▶ **Information supplied**
>>>

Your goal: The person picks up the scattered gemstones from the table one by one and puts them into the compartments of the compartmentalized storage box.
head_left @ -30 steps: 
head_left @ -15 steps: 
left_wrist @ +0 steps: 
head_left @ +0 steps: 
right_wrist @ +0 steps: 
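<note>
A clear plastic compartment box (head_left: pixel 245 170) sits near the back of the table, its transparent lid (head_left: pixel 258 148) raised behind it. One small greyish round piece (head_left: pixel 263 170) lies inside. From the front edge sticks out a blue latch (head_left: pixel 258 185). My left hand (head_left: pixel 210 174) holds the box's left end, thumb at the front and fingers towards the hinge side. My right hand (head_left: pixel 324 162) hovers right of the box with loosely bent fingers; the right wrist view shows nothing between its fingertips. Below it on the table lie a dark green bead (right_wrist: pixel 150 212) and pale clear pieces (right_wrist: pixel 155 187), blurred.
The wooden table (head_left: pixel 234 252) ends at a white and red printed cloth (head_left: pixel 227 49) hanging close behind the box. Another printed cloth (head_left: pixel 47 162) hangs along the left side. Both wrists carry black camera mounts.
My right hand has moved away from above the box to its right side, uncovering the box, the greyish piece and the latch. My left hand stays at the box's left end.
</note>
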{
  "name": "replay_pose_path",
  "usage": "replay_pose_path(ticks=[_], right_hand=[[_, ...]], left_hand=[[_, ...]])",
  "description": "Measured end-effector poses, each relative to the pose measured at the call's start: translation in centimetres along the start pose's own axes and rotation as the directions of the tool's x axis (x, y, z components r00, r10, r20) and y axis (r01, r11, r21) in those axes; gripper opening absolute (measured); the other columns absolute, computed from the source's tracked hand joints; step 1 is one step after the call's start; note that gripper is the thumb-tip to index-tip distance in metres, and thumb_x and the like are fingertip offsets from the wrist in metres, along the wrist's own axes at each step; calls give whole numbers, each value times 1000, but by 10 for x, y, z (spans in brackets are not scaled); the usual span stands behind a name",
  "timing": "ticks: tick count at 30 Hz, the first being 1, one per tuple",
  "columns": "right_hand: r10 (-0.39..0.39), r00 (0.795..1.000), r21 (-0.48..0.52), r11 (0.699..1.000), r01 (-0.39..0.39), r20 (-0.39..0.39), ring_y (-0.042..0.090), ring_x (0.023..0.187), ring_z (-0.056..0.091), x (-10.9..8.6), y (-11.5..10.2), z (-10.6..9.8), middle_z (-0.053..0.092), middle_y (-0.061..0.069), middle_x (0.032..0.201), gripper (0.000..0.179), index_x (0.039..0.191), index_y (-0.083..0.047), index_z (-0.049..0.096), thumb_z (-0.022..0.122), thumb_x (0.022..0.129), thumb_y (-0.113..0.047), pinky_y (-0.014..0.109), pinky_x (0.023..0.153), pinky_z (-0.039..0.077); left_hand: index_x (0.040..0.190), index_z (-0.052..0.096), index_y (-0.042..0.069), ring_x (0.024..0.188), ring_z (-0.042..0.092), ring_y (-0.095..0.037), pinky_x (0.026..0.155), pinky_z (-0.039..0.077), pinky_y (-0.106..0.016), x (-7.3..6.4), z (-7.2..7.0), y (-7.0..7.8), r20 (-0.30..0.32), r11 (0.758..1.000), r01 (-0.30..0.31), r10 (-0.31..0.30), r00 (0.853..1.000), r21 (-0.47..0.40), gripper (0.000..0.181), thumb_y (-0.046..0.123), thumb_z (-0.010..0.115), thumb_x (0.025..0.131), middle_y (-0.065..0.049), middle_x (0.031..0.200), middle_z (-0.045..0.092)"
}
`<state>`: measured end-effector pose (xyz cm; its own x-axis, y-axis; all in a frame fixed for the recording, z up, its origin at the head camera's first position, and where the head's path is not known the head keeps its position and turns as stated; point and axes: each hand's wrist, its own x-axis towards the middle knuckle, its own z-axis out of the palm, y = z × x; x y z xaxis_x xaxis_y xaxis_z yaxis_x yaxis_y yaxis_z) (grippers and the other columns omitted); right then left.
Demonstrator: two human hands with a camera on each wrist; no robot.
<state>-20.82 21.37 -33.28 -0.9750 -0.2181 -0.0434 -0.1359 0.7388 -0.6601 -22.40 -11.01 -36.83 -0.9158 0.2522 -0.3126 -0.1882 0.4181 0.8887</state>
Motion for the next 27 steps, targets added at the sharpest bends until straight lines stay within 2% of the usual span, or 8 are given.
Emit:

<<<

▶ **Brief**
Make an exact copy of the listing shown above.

▶ **Reply to the task**
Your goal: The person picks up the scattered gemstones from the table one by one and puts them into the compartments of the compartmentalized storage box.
head_left @ -30 steps: 
head_left @ -15 steps: 
left_wrist @ +0 steps: 
head_left @ +0 steps: 
right_wrist @ +0 steps: 
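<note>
A clear plastic compartment box (head_left: pixel 245 170) sits near the back of the table, its transparent lid (head_left: pixel 258 148) raised behind it. One small greyish round piece (head_left: pixel 263 170) lies inside. From the front edge sticks out a blue latch (head_left: pixel 258 185). My left hand (head_left: pixel 210 174) holds the box's left end, thumb at the front and fingers towards the hinge side. My right hand (head_left: pixel 324 162) hovers right of the box with loosely bent fingers; the right wrist view shows nothing between its fingertips. Below it on the table lie a dark green bead (right_wrist: pixel 150 212) and pale clear pieces (right_wrist: pixel 155 187), blurred.
The wooden table (head_left: pixel 234 252) ends at a white and red printed cloth (head_left: pixel 227 49) hanging close behind the box. Another printed cloth (head_left: pixel 47 162) hangs along the left side. Both wrists carry black camera mounts.
My right hand has moved away from above the box to its right side, uncovering the box, the greyish piece and the latch. My left hand stays at the box's left end.
</note>
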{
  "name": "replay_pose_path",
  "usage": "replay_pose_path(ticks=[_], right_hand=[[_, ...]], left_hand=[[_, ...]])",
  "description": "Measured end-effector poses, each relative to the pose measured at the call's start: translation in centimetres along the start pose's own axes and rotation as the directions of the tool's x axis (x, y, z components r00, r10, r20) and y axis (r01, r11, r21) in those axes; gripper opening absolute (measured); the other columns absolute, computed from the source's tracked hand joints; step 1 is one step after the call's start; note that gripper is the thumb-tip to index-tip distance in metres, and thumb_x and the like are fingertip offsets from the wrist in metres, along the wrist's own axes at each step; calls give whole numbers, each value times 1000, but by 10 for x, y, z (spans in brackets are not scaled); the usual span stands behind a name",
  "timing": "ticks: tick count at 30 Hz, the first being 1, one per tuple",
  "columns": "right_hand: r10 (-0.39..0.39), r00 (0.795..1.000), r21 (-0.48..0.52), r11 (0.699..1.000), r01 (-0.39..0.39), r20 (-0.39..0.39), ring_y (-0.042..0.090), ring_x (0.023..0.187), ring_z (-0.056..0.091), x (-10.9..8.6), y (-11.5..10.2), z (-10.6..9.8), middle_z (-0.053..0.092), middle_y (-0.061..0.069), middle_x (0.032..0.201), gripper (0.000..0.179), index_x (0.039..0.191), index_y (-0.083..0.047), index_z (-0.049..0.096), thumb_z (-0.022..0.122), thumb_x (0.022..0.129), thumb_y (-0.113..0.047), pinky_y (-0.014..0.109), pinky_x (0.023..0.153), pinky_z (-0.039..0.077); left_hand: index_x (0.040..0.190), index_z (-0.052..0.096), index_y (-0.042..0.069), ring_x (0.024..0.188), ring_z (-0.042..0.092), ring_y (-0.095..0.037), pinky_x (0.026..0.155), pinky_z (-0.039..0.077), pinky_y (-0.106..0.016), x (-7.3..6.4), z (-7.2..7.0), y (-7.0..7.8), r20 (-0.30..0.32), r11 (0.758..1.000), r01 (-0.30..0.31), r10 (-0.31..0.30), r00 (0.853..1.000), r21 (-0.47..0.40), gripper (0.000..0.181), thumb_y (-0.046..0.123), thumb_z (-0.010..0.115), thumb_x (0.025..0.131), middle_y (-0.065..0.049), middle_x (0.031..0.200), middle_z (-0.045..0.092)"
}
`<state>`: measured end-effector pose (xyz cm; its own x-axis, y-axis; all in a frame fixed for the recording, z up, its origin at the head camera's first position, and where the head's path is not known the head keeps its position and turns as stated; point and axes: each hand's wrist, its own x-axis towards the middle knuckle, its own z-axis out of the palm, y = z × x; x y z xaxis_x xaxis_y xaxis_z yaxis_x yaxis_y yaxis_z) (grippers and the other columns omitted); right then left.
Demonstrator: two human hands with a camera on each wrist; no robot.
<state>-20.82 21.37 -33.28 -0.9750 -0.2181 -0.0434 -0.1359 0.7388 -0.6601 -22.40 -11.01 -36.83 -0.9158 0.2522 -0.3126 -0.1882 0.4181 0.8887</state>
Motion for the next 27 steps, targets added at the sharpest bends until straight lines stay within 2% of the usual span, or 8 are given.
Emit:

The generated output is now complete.